Saturday, April 23, 2011

T is for ...

Talislanta.

I know Talislanta first and foremost as a world, not a game system. It came into my life with The Chronicles of Talislanta, and as a collection of squarebound books known as the Cyclopedia Talislanta (not to be confused the Cyclopedia Harnica).

These volumes, collectively unified by the incredible art of P.D.Breeding, created a very different world than either the traditional D&D-crafted universes or the more medieval creations of C&S or Harn. Talislanta's world is set in a culturally and genetically diverse realm with non-standard races. As the ad copy said - "No Elves", at a time when Elves were part and parcel of what fantasy was.

Talislanta, more importantly, had no humans. Or rather, no race that one could point at as a human analogue. Each nation had its own divergent culture, some working with its neighbors, some warring against them. And while you could create a spectrum with the Arimites and the Mandalans at the more human end, and the bestial Mogroth and the scale-plated Vajra at the other, there is no "typical" universal human race that is everywhere. Skin hues move through blue and green, we have scales, feathers, and rainbow tattoos. There is no dominant culture, and while you can say that this race is "Asian fantasy" and that race is "Melnibonean" or "Drowish" in apparent origin, there is precious little that you put down as default. In modern SF terms, it is less like the bridge of the original Enterprise and more like Quark's Bar - a place where bipedal, laterally symmetrical races thrive.

Vance gets invoked when talking about Talislanta, but I would also add Edgar Rice Burroughs, in particular Tarzan and John Carter of Mars. The latter in particular was a world filled with a huge number of different diverse peoples that had their own cultures apart from one another.
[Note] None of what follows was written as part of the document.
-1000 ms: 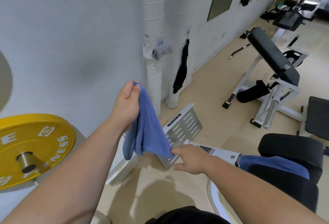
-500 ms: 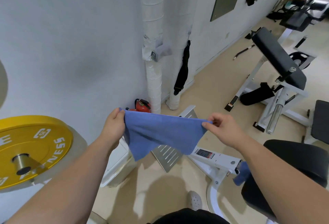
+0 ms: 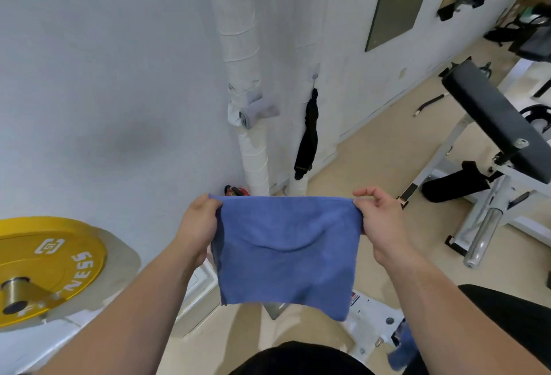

The "Lost World" trope of racially distinct tribes comes down to us through a number of sources, and is going great guns in Talistanta.

The fantasy itself was tuned up a few notches as well. We have traders in dream essence and ice schooners and dune ships. It evokes a lot of old Yes covers by Roger Dean. It delighted in its off-beat strangeness, or the fact that it was a world that snubbed grandfather Tolkien and the western traditional fantasy to find its own path.

I found the rules for the original game later, but they seemed unnecessary for the core of the world, which was the diversity and interaction of the races. I will admit that I have a particular fondness for the WotC edition as far as codifying and putting everything together, but the play experience was not what I got out of the game. Rather, it was the fantasy world itself, and the reading experience of Talistanta that was its own reward.